Operation Tiderace was the codename of the British plan to retake Singapore in 1945. Japan's defeat in World War II caught the Japanese Command in Singapore by surprise. Many were unwilling to surrender and had vowed to fight to the death. There was even a secret plan to massacre all Allied PoWs on the island. But on August 20, the Japanese commander Itagaki told his men that they would have to surrender. That night, one officer committed suicide at Raffles Hotel.

In 2009 Kung Fu movie star David Carradine was found dead in his hotel room in Bangkok, Thailand. Apparently he was found hung in the closet. The rest is unknown.

The Astoria in St. Petersburg has its famous case, too: Aleksandr Vertinsky a famous Russian actor, singer and songwriter who had become a cult figure among Russian émigrés. He died of a heart attack on 21 May 21 1957, at the Astoria Hotel in Leningrad (St.
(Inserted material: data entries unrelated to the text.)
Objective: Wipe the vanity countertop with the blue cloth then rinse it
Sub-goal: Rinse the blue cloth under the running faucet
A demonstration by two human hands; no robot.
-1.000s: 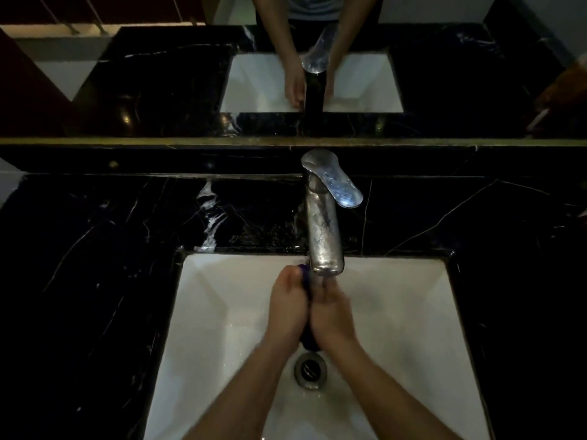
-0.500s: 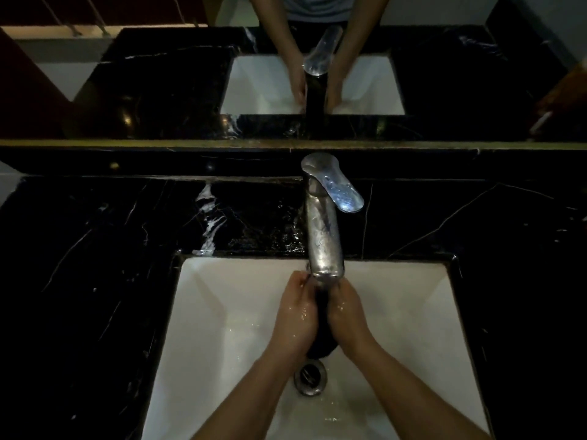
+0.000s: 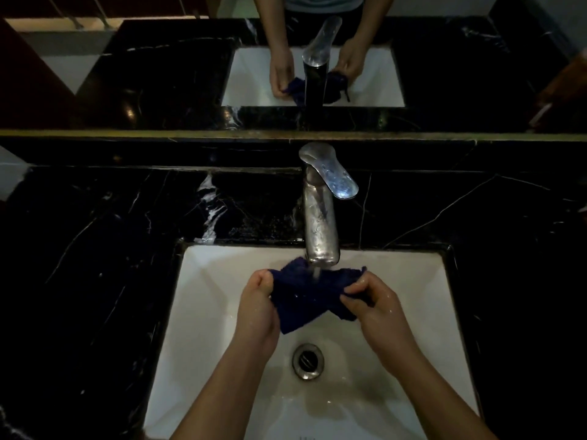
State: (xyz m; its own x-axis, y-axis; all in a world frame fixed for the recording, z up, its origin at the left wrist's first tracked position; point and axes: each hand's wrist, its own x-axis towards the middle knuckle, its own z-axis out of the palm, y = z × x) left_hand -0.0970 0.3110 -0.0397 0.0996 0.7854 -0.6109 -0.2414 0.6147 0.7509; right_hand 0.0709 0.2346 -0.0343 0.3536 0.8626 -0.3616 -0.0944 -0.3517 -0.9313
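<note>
The dark blue cloth [image 3: 305, 296] is stretched out under the chrome faucet [image 3: 319, 223], with a thin stream of water falling onto its middle. My left hand [image 3: 257, 308] grips the cloth's left edge, and my right hand [image 3: 376, 304] pinches its right edge. Both hands are wet and held over the white rectangular sink [image 3: 203, 312], a little behind the drain [image 3: 307, 361]. The black marble vanity countertop [image 3: 95, 249] surrounds the basin on the left, right and back.
A mirror [image 3: 158, 74] behind the counter reflects the sink, faucet and hands. The faucet lever [image 3: 336, 177] points forward and to the right above the spout. Water pools in the basin near the drain.
Earlier my hands were pressed together around the bunched cloth under the spout. They have moved apart, spreading the cloth open beneath the running water.
</note>
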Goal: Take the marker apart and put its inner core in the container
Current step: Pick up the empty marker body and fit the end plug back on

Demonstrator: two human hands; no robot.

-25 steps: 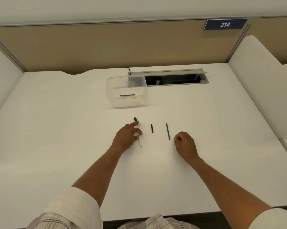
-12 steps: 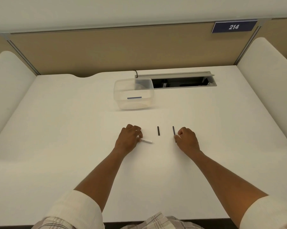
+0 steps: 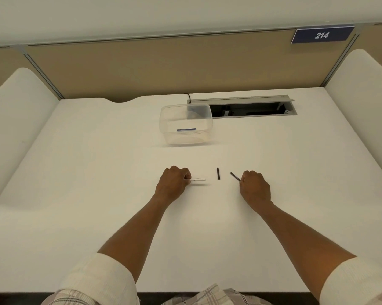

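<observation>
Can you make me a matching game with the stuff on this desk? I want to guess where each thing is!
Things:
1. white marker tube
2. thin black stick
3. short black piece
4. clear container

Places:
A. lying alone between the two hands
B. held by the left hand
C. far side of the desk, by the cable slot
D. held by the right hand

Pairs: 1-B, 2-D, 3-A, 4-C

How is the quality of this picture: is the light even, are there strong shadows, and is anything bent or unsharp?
Head view: light is soft and even; only faint shadows lie under the container and beside the white marker barrel. The wide lens bows the partition and the table edges. The thin dark core looks slightly soft.
</observation>
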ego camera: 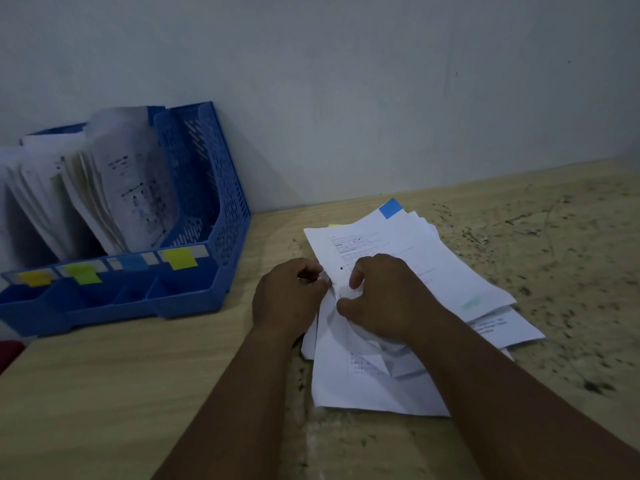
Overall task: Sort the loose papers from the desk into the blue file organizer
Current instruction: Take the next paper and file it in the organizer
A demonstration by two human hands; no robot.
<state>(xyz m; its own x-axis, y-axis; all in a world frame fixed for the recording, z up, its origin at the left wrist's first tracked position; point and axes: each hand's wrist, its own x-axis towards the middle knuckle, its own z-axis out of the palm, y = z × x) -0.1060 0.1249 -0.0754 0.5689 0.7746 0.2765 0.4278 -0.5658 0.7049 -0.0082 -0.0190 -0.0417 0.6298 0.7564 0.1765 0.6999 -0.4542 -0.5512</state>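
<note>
A messy pile of loose white papers (433, 271) lies on the wooden desk (121, 382), right of centre. One sheet at the back carries a blue tab (391, 208), and a green mark shows on a top sheet. My left hand (287, 296) pinches the pile's left edge. My right hand (384, 299) presses on the pile and grips a crumpled sheet beside the left hand. The blue file organizer (207, 209) stands at the left against the wall, with papers leaning in its left slots and yellow, green and blue tabs along its front.
A pale wall (346, 81) runs behind the desk. The desk surface at the right is stained with dark specks. A red object (10, 351) shows at the far left edge below the organizer. The organizer's rightmost slot holds no papers.
</note>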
Petersburg).

Music photographer Jim Marshall, who spent more than a half-century capturing rock-and-roll legends including the Beatles, Bob Dylan and Janis Joplin at work and in repose, has died alone in his New York hotel room.

 
 

The two-story 1950s cast-concrete former Landmark Motor Hotel was the perfect stage for a celebrity's last act. And on October 4, 1970, Janis Joplin provided just that, dying of an alcohol-and-heroin overdose in the wee hours of the morning. Joplin obtained some startlingly strong heroin, injected herself, went to the lobby to buy cigarettes, returned to her room, and keeled over from her bed into an end table. She was found the next day, dressed in a blouse and panties, by her road manager. Joplin was thus a founding member of the "27 club," the dubiously honorable circle of musicians who expired at that tender age, along with Brian Jones, who died the previous year, and Jimi Hendrix, who preceded her by a mere two weeks. The Landmark Motor Hotel has been renamed the Highland Gardens Hotel.

New York’s Chelsea Hotel has its fair share in this story’s subject: poet Dylan Thomas died of alcohol poisoning at St. Vincent’s Hospital after being at the Chelsea in 1953. Nancy Spungen, girlfriend of Sid Vicious of the Sex Pistols, was found stabbed to death on October 12, 1978. Lost Weekend author Charles R. Jackson committed suicide at the Chelsea in 1968. On the other hand, Painter Alphaeus Cole died there at the record-setting age of 115. Close to death had been several survivors of the Titanic, who actually stayed for some time at the Chelsea after being rescued, as it is a short distance from Pier 54 where the Titanic was supposed to dock. Vienna's Hotel Imperial added a case to the list. The former minister of foreign affairs from Jordan, Said Saad Bashir Kheir, died there in his bed on 9 December 2009.

And one more throwback in time: In April 1913 - John Pierpont MORGAN died at the Grand Hotel in Rome, decades later, in 1941, the exiled Spanish King Alfonso XIII, breathed his last at the same legendary Roman hotel. Grand to stay, grand to die at.

In Austria, a former hunting lodge has its own way of handling such cases of an unexpected end of a journey. The Jagdhotel Kühtai, run by Christian Stolberg, a descendant of the last Austrian emperor, has its very own cemetery. It is adjacent to the house chapel just above the hotel. It is the highest cemetery of the county of Tyrol, situated on a scenic mountain plateau. One guest already checked into this final resting place, lending the term long-term-stay a new meaning.